Wednesday, December 19, 2007

I Am A Humorless Feminist

But then, you probably already knew that.

I am a humorless feminist because of quotes like this one: "The human male has had the most impact on the planet than any other life form. Women are responsible and men are more playful and it is this playfulness that is our species' greatest achievement." (That is a quote, in theory, from Desmond Morris, which was in this Daily Mail article which I was reading because of this Jezebel post. I don't know where the screwed up grammar in the first sentence came in. See, look how humorless I just was, worrying about the grammar.)

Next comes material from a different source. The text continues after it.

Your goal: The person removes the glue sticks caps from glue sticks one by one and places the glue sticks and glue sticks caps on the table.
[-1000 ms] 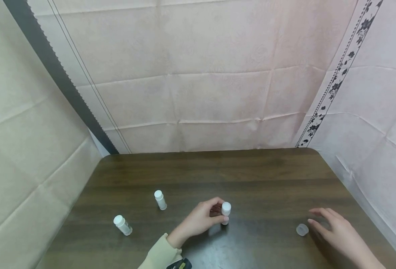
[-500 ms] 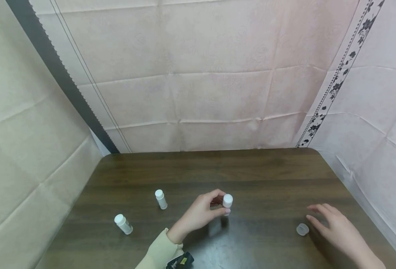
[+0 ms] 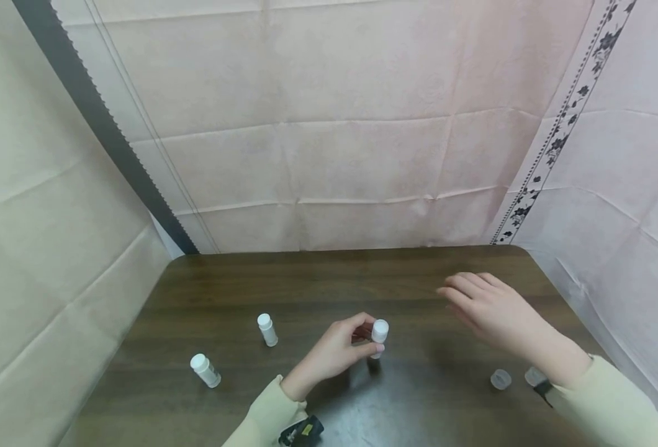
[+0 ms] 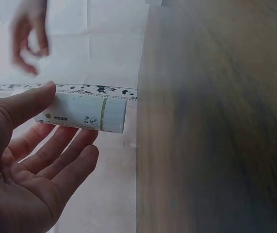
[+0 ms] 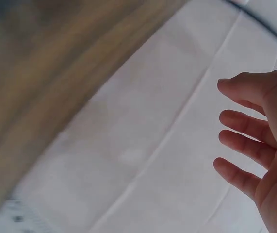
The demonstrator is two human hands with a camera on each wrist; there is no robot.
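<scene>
My left hand point(image 3: 337, 352) pinches a white glue stick point(image 3: 380, 331) between thumb and fingers, white end up, a little above the wooden table point(image 3: 418, 403). Lying across the left wrist view, the same stick shows a "21g" label and a green band near one end. My right hand point(image 3: 491, 310) is in the air to the right of it, holding nothing, fingers loosely bent and spread in the right wrist view. Below that arm, a small translucent round cup or cap point(image 3: 501, 379) sits on the table. A second one point(image 3: 533, 376) is partly hidden by the right wrist.
Two more white glue sticks stand on the left of the table, one nearer point(image 3: 205, 371) and one farther back point(image 3: 267, 330). Pale cloth point(image 3: 362, 155) hangs behind the table and along both sides.
My right hand has lifted away from the translucent pieces and moved up, left and farther back. My left hand has raised the glue stick slightly off the table.
</scene>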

I was re-reading Pride and Prejudice the other night. And I was thinking how unattractive all the women in it, with the single exception of the heroine, are. Jane's all right, I guess. There's the aunt too, and Miss Darcy. They're good, but they don't have a lot to offer. Otherwise it's a minefield out there. Mrs. Bennet is monstrous, Lady Catherine is grotesque, Mary is smug and preening, Charlotte chooses her social establishment over any kind of integrity of character -- it's a parade of horribles.

Then there's Miss Bingley. Miss Bingley is presented as a genuinely bad person, someone who will destroy her brother's chance of happiness in hopes of bettering her own social position, someone who will undercut her friends, a liar, a hypocrite. Miss Bingley is also portrayed as obviously and embarrassingly wooing Mr. Darcy: she admires his handwriting, she runs down Elizabeth Bennet (and her family) to try to destroy his interest, she throws herself at him. Her failings of character are tied, inextricably, to a situation that makes her an actually embarrassing object of contemplation. And, in all this, she is given no charm to compensate for that, none of the grace or humor that make, say, Mr. Wickham personable to the end.

As much as I like that book, in some respects I feel like it illuminates the narrowness of attractive female roles. And the moral it points out is that if you cannot be sure that you are Elizabeth Bennet, rather than Lydia or Miss Bingley, your safest bet is to be Jane -- unfailingly sweet, perpetually modest, deeply reserved. Otherwise, you'll just be an asshole.